Data listing:
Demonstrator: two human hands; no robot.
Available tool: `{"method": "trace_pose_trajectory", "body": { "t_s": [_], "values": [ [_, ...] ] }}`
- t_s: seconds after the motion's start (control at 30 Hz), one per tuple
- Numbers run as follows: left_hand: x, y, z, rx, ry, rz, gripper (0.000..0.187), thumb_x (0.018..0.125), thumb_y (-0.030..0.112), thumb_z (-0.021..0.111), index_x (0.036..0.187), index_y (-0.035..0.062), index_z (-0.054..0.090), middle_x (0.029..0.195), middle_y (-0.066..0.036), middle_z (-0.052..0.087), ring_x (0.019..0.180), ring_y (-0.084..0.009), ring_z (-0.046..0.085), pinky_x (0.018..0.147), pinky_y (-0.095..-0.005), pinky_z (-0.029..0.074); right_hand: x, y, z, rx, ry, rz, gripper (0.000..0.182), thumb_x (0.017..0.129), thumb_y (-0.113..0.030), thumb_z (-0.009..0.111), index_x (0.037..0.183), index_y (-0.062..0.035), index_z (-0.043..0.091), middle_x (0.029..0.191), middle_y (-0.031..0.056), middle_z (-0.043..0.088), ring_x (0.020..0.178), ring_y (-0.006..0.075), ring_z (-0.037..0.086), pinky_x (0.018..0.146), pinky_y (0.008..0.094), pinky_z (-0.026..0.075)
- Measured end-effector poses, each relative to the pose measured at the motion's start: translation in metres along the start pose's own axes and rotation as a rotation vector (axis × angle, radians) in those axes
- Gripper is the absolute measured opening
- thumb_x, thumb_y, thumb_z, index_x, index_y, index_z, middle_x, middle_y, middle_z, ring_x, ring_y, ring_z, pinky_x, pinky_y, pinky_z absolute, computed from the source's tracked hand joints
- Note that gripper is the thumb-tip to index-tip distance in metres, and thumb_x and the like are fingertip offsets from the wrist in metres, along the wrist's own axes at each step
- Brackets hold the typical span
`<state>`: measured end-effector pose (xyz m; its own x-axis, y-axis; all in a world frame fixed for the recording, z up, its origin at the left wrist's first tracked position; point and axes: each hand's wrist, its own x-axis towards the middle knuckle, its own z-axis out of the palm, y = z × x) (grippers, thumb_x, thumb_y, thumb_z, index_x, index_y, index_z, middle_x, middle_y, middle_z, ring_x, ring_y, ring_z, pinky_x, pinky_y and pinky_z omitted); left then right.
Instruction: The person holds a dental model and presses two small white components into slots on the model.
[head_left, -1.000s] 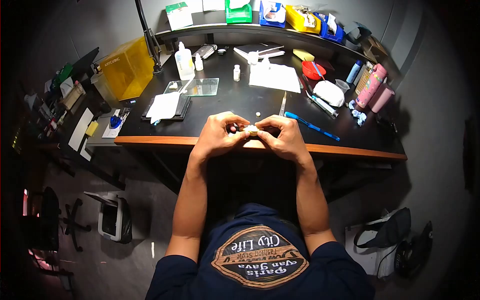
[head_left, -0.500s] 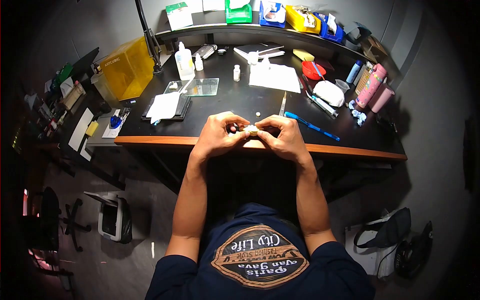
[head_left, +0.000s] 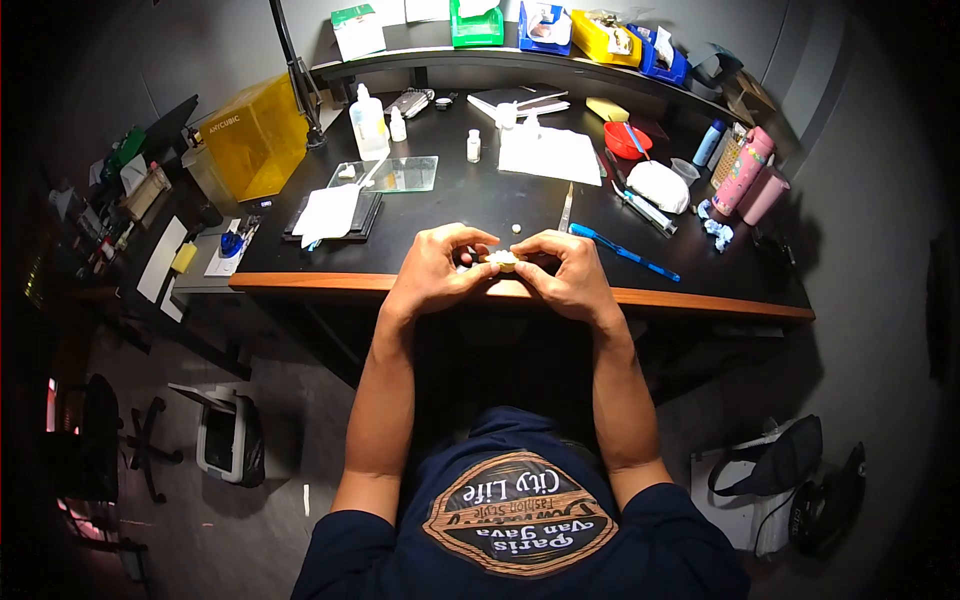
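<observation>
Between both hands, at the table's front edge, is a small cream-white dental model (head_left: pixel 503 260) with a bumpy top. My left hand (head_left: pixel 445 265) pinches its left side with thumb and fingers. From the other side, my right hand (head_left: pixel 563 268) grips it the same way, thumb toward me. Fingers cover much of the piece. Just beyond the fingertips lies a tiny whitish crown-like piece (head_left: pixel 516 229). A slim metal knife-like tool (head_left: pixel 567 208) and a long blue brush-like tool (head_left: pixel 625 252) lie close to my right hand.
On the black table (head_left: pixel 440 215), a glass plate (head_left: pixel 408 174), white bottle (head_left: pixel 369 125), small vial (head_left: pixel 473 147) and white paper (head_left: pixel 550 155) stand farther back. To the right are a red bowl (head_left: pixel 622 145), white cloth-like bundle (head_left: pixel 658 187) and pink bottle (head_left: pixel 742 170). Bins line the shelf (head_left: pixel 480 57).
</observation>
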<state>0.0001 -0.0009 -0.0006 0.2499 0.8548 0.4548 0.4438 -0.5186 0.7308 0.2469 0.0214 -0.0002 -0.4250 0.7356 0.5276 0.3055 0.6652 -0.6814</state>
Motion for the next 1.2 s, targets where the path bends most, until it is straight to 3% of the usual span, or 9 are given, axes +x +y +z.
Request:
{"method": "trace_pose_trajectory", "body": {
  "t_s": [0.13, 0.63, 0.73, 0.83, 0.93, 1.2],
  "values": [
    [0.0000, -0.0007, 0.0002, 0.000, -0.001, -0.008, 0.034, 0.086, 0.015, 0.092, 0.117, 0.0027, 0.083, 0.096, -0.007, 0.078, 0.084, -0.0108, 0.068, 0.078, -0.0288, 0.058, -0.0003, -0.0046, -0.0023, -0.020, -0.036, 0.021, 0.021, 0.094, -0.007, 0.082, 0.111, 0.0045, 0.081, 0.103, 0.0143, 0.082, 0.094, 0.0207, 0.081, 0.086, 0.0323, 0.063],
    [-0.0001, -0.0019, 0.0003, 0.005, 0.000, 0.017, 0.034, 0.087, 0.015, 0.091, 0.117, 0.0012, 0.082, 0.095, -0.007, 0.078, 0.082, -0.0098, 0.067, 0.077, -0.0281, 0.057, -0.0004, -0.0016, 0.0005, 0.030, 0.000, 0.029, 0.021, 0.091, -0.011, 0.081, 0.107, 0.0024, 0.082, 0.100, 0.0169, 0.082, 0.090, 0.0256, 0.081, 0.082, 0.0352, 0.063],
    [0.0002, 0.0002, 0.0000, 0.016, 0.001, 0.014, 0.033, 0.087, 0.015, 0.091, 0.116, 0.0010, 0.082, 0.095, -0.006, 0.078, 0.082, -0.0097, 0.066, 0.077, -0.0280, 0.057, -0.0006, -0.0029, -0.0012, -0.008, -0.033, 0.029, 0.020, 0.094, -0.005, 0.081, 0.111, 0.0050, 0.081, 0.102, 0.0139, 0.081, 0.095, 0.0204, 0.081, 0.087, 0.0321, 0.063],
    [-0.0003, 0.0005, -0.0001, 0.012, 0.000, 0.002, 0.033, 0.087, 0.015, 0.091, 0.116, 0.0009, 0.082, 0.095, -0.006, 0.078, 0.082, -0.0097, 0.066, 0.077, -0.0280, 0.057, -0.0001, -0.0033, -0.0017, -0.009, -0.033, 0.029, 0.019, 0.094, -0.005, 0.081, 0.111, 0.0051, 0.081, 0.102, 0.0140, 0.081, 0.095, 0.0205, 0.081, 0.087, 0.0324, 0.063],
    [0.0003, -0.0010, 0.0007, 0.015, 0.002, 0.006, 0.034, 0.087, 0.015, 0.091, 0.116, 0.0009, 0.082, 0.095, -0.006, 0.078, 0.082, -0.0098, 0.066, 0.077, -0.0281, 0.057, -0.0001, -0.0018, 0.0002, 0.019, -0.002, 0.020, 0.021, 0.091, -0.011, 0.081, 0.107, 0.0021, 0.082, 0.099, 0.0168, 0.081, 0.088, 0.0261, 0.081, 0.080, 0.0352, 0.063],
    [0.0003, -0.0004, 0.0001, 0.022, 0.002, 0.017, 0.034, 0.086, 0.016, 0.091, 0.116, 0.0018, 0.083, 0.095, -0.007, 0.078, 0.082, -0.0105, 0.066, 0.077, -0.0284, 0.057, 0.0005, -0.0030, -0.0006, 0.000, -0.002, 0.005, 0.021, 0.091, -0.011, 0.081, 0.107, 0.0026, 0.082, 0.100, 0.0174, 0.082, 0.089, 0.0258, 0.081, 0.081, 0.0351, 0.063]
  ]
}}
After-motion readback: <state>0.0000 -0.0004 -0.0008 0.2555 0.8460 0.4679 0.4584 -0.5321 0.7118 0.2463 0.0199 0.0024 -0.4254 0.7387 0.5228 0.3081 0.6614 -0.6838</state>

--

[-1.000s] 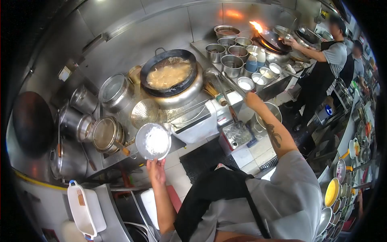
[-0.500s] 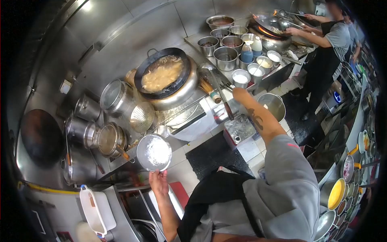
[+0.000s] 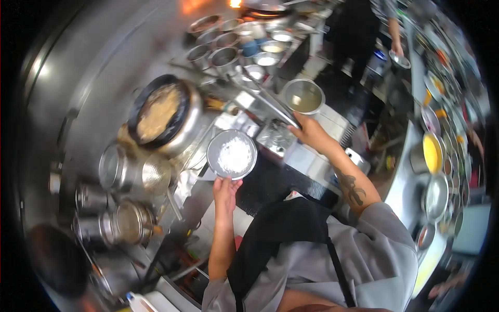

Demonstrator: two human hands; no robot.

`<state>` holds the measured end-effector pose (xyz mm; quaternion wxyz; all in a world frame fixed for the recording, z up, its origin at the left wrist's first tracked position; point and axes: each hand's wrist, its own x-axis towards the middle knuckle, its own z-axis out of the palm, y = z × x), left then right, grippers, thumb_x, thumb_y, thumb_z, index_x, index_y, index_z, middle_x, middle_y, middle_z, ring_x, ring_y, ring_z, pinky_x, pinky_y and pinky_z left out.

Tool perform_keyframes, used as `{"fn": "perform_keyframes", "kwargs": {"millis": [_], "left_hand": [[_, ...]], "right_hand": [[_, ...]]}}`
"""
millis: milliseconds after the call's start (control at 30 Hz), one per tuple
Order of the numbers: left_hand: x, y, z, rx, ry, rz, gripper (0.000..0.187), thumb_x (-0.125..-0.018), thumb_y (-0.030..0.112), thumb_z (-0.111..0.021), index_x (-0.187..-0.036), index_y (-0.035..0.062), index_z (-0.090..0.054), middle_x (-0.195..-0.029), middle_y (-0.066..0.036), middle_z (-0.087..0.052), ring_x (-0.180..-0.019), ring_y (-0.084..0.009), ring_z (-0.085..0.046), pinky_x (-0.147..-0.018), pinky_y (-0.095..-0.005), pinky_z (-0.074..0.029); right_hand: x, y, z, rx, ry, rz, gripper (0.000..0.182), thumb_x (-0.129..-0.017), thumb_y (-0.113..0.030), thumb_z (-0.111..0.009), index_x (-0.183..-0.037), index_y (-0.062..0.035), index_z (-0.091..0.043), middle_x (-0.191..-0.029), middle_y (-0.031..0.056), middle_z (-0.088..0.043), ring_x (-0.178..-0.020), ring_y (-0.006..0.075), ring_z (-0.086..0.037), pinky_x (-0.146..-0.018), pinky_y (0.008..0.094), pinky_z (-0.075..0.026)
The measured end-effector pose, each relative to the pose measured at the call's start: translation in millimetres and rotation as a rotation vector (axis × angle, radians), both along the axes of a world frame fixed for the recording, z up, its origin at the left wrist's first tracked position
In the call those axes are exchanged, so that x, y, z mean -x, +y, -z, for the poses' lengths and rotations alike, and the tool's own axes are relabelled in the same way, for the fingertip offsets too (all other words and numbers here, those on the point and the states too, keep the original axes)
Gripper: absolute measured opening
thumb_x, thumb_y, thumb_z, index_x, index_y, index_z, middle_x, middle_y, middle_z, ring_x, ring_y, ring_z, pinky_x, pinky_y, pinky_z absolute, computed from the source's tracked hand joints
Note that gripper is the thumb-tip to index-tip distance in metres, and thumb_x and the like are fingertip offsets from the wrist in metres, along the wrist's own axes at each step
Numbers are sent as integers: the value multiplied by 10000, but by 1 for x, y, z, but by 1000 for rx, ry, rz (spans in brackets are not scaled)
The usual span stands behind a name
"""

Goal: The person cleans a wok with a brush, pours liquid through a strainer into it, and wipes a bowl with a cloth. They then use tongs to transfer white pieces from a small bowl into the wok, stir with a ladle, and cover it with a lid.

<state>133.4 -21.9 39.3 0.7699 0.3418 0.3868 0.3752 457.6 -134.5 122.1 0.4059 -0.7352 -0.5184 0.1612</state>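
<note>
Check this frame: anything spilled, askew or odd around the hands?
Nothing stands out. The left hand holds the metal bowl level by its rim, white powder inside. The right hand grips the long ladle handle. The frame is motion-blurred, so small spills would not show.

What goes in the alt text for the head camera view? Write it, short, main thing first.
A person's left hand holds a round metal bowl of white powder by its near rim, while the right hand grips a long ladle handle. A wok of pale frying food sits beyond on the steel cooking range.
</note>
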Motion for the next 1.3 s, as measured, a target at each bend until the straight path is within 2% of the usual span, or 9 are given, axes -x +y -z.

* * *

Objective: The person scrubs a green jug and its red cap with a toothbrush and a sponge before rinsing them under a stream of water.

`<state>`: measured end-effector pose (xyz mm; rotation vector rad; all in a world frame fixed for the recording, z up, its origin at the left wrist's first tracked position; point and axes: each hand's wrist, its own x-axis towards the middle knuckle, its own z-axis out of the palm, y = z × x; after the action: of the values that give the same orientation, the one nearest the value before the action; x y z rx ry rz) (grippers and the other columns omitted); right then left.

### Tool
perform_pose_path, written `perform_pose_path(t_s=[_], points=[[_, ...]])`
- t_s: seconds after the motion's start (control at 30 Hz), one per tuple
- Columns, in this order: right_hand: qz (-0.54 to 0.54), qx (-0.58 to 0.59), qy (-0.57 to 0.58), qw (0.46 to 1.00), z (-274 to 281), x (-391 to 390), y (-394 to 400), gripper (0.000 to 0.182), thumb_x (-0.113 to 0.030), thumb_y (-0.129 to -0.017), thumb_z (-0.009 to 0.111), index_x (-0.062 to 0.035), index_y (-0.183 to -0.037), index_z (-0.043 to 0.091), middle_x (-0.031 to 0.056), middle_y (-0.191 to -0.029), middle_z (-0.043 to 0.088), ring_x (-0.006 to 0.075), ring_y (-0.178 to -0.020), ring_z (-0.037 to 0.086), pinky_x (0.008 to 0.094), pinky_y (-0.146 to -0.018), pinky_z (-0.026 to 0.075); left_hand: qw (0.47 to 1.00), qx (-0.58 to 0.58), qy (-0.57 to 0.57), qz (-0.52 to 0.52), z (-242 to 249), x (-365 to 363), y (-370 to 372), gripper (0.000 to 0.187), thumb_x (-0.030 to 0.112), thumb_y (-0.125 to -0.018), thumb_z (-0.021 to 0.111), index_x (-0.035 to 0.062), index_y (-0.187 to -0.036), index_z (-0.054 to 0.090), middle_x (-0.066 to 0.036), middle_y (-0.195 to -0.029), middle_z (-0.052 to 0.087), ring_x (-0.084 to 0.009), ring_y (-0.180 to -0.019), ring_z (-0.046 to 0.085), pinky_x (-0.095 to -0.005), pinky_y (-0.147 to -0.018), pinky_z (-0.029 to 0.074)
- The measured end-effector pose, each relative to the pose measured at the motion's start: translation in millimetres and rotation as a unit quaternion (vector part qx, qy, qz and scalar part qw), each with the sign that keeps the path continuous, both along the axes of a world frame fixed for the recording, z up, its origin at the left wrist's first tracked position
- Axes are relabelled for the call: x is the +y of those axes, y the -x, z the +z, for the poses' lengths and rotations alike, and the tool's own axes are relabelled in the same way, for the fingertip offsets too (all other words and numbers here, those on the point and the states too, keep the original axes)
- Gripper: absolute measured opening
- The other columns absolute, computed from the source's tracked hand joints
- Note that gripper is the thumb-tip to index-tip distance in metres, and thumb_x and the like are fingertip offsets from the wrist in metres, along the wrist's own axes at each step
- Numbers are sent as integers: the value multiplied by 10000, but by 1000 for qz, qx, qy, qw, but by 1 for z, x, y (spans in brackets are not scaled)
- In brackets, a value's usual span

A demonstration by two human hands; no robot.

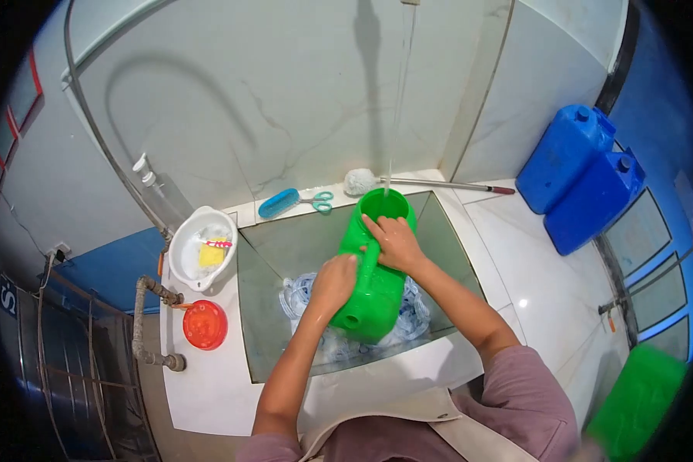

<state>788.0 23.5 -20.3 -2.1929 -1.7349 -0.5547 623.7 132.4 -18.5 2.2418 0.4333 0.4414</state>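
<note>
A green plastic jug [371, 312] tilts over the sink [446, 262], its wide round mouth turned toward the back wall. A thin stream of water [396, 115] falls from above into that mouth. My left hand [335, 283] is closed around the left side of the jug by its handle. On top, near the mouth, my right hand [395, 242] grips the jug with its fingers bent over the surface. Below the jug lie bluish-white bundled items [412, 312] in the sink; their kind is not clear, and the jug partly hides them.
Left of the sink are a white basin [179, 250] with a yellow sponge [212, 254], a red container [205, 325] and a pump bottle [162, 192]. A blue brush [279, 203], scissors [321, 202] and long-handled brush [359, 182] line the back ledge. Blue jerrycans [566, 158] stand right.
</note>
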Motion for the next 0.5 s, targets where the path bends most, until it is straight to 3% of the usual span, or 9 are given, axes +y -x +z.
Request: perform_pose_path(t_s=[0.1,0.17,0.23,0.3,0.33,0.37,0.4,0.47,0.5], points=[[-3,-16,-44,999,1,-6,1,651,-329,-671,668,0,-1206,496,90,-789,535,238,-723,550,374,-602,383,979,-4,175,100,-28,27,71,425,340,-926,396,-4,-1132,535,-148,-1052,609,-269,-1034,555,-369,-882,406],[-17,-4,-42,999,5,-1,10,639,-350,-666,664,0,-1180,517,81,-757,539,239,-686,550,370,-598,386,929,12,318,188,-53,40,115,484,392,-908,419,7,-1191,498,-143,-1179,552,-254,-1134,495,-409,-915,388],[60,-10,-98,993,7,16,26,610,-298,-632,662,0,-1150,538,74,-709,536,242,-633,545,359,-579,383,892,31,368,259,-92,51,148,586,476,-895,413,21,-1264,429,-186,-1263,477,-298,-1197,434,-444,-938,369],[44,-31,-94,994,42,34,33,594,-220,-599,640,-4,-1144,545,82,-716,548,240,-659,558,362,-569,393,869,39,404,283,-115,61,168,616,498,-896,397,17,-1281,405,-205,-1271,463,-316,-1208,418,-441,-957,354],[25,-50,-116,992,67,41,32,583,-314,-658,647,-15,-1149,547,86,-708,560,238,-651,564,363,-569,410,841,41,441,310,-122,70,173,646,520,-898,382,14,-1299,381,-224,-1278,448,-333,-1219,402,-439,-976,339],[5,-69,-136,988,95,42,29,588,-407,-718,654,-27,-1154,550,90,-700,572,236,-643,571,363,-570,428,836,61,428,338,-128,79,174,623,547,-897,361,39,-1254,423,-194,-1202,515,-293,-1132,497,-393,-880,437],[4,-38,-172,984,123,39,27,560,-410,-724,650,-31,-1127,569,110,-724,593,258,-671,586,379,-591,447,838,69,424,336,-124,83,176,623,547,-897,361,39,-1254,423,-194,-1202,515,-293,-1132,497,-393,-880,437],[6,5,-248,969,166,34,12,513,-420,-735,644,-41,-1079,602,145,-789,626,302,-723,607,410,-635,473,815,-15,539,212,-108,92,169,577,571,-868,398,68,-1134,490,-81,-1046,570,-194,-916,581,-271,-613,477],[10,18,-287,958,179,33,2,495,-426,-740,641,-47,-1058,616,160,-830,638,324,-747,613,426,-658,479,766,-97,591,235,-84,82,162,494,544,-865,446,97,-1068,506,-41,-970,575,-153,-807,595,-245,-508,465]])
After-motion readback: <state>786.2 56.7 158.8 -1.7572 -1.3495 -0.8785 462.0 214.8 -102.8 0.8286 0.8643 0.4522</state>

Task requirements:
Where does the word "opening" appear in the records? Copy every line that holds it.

Response to this exercise:
- Gripper is the absolute measured opening
Gripper: absolute measured opening
- Gripper: absolute measured opening

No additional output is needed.